Padi had asked Lina if she might return to her own quarters. She had asked very politely, and without any ill temper.

Of course, demonstrating a sweet and reasonable temper was not at all the same as moderating one’s so-called gift, but it did show good intent, especially as it was control which Lina was at such pains to teach her.

Despite it being a skill Padi needed to perfect quickly, for the safety of ship and crew, Lina was not happy to be teaching her control. Even Padi could see that. It had, so she thought, to do with Padi having confined her gift for so very long. Lina feared the damage that might have been done, and did not care to do more. So, Lina was cautious, and conflicted, and if they had been engaged in trade, Padi flattered herself that she could have used that to her own advantage.
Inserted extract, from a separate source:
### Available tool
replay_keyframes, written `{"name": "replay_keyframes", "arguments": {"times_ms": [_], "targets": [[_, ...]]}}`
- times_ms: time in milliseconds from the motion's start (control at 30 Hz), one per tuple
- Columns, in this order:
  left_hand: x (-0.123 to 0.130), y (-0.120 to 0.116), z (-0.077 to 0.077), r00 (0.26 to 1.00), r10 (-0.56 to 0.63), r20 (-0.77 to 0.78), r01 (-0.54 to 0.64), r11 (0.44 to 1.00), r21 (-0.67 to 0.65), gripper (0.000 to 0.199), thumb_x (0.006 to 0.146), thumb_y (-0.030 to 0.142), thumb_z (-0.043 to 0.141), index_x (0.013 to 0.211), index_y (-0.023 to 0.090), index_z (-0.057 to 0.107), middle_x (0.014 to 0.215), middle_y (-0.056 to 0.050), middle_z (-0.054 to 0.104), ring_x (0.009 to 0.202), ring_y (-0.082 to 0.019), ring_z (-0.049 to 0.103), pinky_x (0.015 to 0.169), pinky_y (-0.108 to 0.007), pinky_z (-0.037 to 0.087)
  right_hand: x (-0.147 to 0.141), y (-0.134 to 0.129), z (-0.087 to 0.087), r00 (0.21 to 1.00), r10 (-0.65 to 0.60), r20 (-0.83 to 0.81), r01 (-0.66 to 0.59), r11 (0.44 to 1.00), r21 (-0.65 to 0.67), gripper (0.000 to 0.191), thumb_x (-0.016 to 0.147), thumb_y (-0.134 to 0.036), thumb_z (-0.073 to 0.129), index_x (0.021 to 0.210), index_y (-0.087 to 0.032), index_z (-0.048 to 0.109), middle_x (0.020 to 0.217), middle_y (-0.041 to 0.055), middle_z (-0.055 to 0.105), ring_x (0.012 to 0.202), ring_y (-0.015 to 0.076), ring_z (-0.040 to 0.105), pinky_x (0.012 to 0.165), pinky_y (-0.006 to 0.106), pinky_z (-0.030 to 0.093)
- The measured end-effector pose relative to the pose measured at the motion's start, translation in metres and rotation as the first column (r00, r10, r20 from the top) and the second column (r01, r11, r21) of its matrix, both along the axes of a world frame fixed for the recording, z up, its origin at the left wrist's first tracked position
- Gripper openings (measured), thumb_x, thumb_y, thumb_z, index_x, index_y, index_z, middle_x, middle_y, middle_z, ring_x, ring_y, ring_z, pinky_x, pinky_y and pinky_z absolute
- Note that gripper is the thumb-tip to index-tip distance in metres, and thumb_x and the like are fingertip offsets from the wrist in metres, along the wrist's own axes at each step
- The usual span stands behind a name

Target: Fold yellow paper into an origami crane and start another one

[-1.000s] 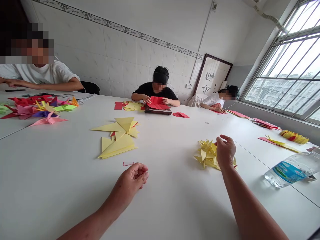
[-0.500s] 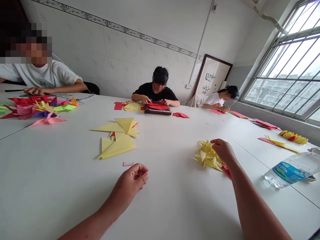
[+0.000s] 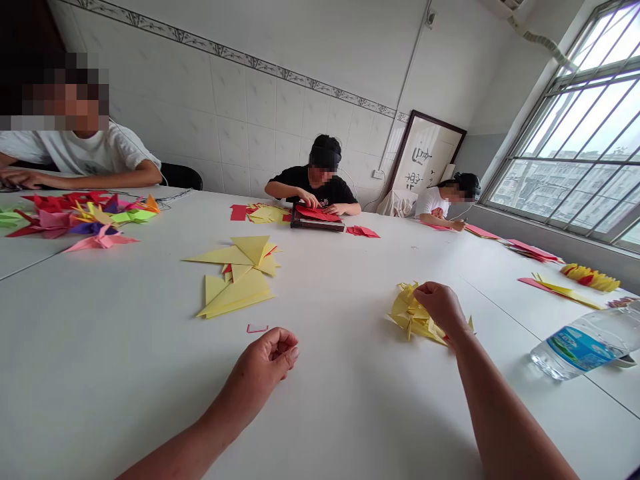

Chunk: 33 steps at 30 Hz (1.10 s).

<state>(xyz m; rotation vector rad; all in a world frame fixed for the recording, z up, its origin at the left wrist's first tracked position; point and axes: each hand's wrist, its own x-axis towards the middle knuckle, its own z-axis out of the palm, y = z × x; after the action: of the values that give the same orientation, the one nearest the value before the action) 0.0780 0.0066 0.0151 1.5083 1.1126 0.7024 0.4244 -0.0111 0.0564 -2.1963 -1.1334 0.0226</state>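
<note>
My left hand hovers low over the white table, its fingers curled against the thumb with nothing showing in them. A small clear piece with a red-pink edge lies just beyond it. My right hand reaches into a heap of small folded yellow paper cranes, its thumb and fingertips pinched on one of them at the top of the heap. Part of the heap is hidden behind that hand and wrist. To the left lie larger folded yellow paper pieces with a bit of red between them.
A water bottle lies tilted at the right. Colourful paper cranes are heaped at the left. Across the table a person handles red paper; two other people sit left and right. Red and yellow paper stacks lie at the right.
My right hand has shifted slightly left over the yellow heap, and some cranes have moved under it. My left hand stays put. The person opposite has moved a hand over the red paper.
</note>
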Motion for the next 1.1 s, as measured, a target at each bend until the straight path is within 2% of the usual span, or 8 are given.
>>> {"name": "replay_keyframes", "arguments": {"times_ms": [200,367,533,633,867,967,1100], "targets": [[-0.001,0.000,-0.003,1.000,-0.012,-0.014,0.012,1.000,0.020,0.021,0.080,0.042,0.052,0.081,0.021,0.055,0.075,0.000,0.053,0.073,-0.015,0.052,0.070,-0.029,0.048,-0.006,0.003,0.004,0.989,-0.124,0.080,0.125,0.992,-0.015,0.012,0.058,-0.024,0.053,0.047,-0.022,0.049,0.045,-0.0018,0.047,0.044,0.0126,0.035,0.046,0.027,0.023],[-0.002,0.000,-0.004,1.000,-0.016,-0.011,0.016,1.000,0.024,0.021,0.081,0.042,0.050,0.082,0.021,0.055,0.076,0.000,0.053,0.074,-0.016,0.053,0.071,-0.030,0.048,0.004,0.001,0.004,0.981,-0.186,0.047,0.183,0.981,0.070,0.030,0.074,-0.039,0.044,0.050,-0.022,0.049,0.046,0.0000,0.046,0.044,0.0136,0.035,0.045,0.027,0.024],[-0.002,0.000,-0.004,1.000,-0.014,-0.019,0.014,1.000,0.023,0.021,0.081,0.043,0.051,0.081,0.022,0.055,0.076,0.000,0.054,0.075,-0.016,0.053,0.072,-0.029,0.048,0.016,0.000,0.000,0.997,-0.070,-0.017,0.071,0.994,0.081,0.029,0.072,-0.041,0.046,0.062,-0.018,0.060,0.056,0.0023,0.060,0.046,0.0138,0.044,0.044,0.025,0.029],[-0.002,0.000,-0.004,1.000,-0.011,-0.013,0.012,1.000,0.027,0.022,0.080,0.044,0.051,0.082,0.022,0.055,0.076,0.000,0.054,0.075,-0.016,0.053,0.071,-0.029,0.048,0.017,0.002,-0.004,0.999,-0.028,-0.017,0.029,0.998,0.063,0.025,0.070,-0.038,0.048,0.063,-0.018,0.061,0.057,0.0012,0.060,0.046,0.0135,0.046,0.043,0.024,0.030],[-0.001,0.000,-0.005,1.000,-0.009,-0.016,0.009,0.999,0.039,0.023,0.079,0.044,0.052,0.081,0.021,0.055,0.074,0.000,0.054,0.073,-0.016,0.053,0.068,-0.028,0.047,-0.006,0.011,-0.014,0.990,0.078,0.115,-0.078,0.997,-0.007,0.018,0.072,-0.032,0.049,0.064,-0.020,0.060,0.056,-0.0012,0.058,0.053,0.0144,0.049,0.049,0.024,0.031],[-0.001,0.001,-0.006,1.000,-0.016,-0.015,0.017,0.999,0.044,0.023,0.080,0.044,0.050,0.081,0.021,0.054,0.075,0.000,0.053,0.072,-0.016,0.052,0.067,-0.028,0.046,-0.020,0.015,-0.017,0.971,0.114,0.211,-0.107,0.993,-0.045,0.017,0.077,-0.028,0.049,0.071,-0.021,0.063,0.068,0.0007,0.063,0.061,0.0156,0.052,0.054,0.024,0.031],[-0.001,0.000,-0.006,1.000,-0.013,-0.014,0.014,0.999,0.038,0.022,0.079,0.043,0.051,0.081,0.021,0.054,0.074,0.000,0.052,0.071,-0.015,0.051,0.066,-0.027,0.046,-0.033,0.021,-0.019,0.938,0.141,0.316,-0.125,0.990,-0.072,0.021,0.084,-0.025,0.046,0.087,-0.021,0.067,0.096,0.0050,0.067,0.077,0.0181,0.058,0.061,0.026,0.033]]}}
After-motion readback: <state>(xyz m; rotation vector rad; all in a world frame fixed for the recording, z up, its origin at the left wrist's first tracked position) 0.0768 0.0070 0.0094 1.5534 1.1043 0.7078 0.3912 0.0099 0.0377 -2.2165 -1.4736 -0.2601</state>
Sadly, she and Lina were not at trade. Lina was a Healer, and it was her current task to give Padi a grounding in basic dramliz practice.

Padi had applied herself to her lessons. The result, so she was told, was a steady, implacable…brightness, which she understood was much to be preferred over the random sparking and flickering which had been the shape of her gift when it had first manifested. Lina had even said that she was managing nicely.

Which was when Padi had asked if she might be allowed to return to her own cabin, and to sleep in her own bed…

And, to say truth, Lina had considered the request, though she had at last denied it.

“I regret,” she had said gently. “Given the manner in which your gift manifested at last, it is to the ship’s best benefit, that we proceed conservatively.”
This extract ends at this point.